• ACTIVITY:
Leaving the pictures aside, repeat every line below exactly.
___ GIVEN DATA ___
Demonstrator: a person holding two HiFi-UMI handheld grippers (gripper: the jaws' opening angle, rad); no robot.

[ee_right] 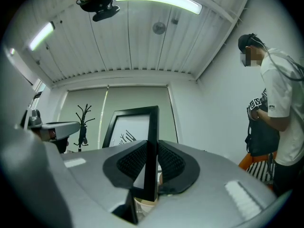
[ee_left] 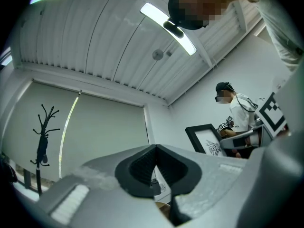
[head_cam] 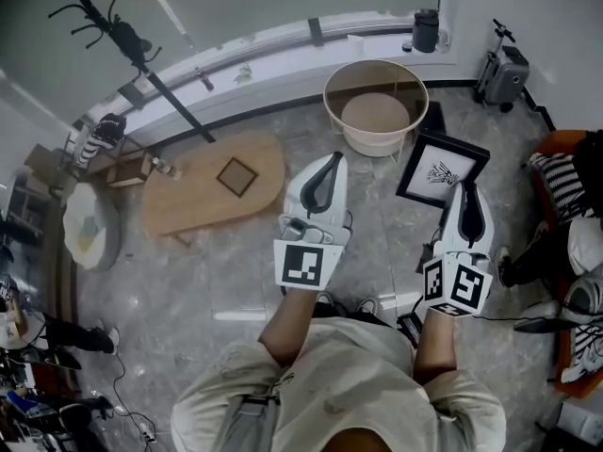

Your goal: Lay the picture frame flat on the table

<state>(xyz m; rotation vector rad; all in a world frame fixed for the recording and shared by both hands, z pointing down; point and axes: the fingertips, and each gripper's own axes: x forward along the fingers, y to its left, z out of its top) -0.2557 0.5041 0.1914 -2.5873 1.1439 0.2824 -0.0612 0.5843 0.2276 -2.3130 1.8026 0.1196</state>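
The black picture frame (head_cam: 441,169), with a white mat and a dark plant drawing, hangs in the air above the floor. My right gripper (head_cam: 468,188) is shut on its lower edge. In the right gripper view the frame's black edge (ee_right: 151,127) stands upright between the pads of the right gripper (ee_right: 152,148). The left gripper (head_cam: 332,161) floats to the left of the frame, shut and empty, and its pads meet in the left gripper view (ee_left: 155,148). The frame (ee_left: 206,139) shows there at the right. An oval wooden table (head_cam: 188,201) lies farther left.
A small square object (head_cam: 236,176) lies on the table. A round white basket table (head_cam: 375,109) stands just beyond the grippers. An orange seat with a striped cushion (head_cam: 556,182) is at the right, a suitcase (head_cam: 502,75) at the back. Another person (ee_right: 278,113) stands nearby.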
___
• RESPONSE BOX:
Demonstrator: a person holding two HiFi-UMI handheld grippers (gripper: the jaws' opening angle, rad); no robot.

[ee_right] 
[ee_left] 
[head_cam] 

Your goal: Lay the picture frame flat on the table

<state>(xyz m; rotation vector rad; all in a world frame fixed for the recording and shared by both hands, z pointing down; point and axes: the fingertips, and each gripper's own axes: x forward along the fingers, y to its left, z out of its top) -0.2557 0.5041 0.1914 -2.5873 1.1439 0.2824 -0.0612 0.5843 0.2276 -2.3130 1.8026 0.1196</state>
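The black picture frame (head_cam: 441,169), with a white mat and a dark plant drawing, hangs in the air above the floor. My right gripper (head_cam: 468,188) is shut on its lower edge. In the right gripper view the frame's black edge (ee_right: 151,127) stands upright between the pads of the right gripper (ee_right: 152,148). The left gripper (head_cam: 332,161) floats to the left of the frame, shut and empty, and its pads meet in the left gripper view (ee_left: 155,148). The frame (ee_left: 206,139) shows there at the right. An oval wooden table (head_cam: 188,201) lies farther left.
A small square object (head_cam: 236,176) lies on the table. A round white basket table (head_cam: 375,109) stands just beyond the grippers. An orange seat with a striped cushion (head_cam: 556,182) is at the right, a suitcase (head_cam: 502,75) at the back. Another person (ee_right: 278,113) stands nearby.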

Output for the exercise is complete.